What you need to do:
Given the material below, return only the lines starting at the line with "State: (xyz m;" and ending at the line with "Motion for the", exactly as they appear.

Input data:

_ _ _ _ _

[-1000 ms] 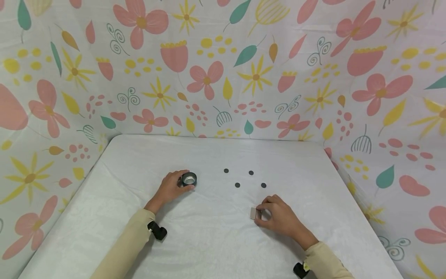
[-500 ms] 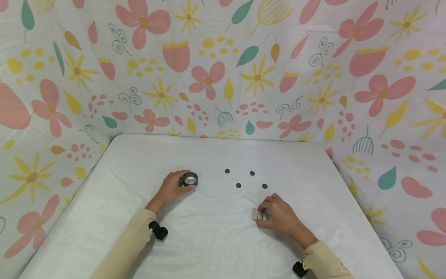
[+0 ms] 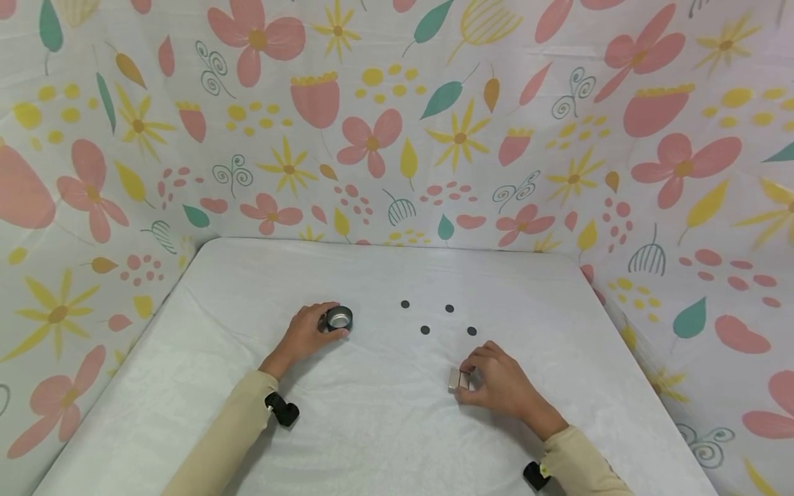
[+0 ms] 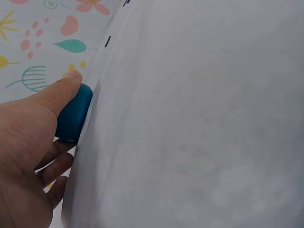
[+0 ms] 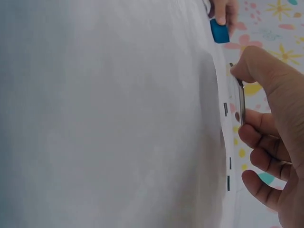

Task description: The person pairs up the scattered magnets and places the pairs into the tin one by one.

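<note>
Left hand [image 3: 309, 331]: thumb and fingers grip the blue tin [image 4: 75, 118] by its outer wall.
Blue tin: left of the discs; hollow, probably light, stiff, slick; best held round the wall.
Black discs [image 3: 424, 330]: four, flat on white cloth [image 3: 372, 427]; likely light; lift by edges.
Metal plate [image 3: 455, 380]: nearer the person than the discs; two-part, perhaps hinged; likely rigid, smooth; take opposite edges.
Right hand [image 3: 499, 384]: pinches the metal plate.

The container [image 4: 76, 116] is blue, discs [image 3: 424, 330] black, backdrop [image 3: 372, 141] flowered.
</note>
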A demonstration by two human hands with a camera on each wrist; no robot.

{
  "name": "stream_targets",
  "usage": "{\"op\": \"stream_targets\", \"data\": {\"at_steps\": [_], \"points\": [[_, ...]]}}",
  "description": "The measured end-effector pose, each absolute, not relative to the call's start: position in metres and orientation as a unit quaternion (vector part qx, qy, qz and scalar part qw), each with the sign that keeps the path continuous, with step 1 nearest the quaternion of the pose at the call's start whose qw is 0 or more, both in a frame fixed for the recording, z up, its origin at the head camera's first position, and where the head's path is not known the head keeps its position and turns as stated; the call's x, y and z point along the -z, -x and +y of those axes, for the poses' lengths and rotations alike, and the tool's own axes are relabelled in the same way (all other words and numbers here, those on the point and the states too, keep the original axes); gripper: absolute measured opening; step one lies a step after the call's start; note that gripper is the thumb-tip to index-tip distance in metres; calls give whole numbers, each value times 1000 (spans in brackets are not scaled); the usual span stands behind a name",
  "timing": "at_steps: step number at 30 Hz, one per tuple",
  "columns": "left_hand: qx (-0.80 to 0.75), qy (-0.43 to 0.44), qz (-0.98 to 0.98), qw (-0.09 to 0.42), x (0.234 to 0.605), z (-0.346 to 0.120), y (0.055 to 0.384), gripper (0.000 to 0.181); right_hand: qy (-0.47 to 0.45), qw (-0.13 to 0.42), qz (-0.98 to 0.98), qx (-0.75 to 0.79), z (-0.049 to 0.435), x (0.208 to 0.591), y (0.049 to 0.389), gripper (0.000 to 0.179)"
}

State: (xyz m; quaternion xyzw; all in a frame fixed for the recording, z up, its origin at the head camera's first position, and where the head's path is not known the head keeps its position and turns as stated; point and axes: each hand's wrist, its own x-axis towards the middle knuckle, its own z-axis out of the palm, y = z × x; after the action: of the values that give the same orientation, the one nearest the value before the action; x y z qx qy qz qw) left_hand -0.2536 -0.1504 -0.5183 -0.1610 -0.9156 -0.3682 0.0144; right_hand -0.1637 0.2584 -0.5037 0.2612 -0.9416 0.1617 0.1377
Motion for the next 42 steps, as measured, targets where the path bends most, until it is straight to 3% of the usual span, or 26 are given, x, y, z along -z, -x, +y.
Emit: {"op": "stream_targets", "data": {"at_steps": [20,42], "points": [[384,159,-909,15,521,-152,257,67,-334,178,-895,-235,244,483,207,26],[411,161,-897,13,524,-153,261,65,-382,145,-874,-263,182,474,270,25]]}}
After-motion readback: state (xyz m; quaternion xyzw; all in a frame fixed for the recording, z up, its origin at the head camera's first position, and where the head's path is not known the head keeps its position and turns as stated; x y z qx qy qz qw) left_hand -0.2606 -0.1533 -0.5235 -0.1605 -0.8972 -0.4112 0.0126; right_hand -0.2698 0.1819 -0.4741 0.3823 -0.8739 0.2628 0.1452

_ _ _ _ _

Solution for this problem:
State: (xyz m; quaternion xyzw; all in a frame fixed for the recording, z up, its origin at the head camera's first position, and where the head's path is not known the head keeps its position and turns as stated; point and axes: each hand's wrist, its own x-axis towards the middle knuckle, its own z-axis out of the palm, y = z × x; after the action: of the values that give the same orientation, the one nearest the value before the action; x y z qx qy qz qw) left_hand -0.2536 -0.1504 -0.5183 -0.1610 -0.9156 -0.3682 0.0144; right_hand -0.1637 0.2584 -0.5037 0.2612 -0.9416 0.1617 0.1377
Motion for the next 42 steps, as measured, targets where the path bends most, until it is straight to 3% of the usual span, or 26 are given, x, y, z along -z, -x, +y.

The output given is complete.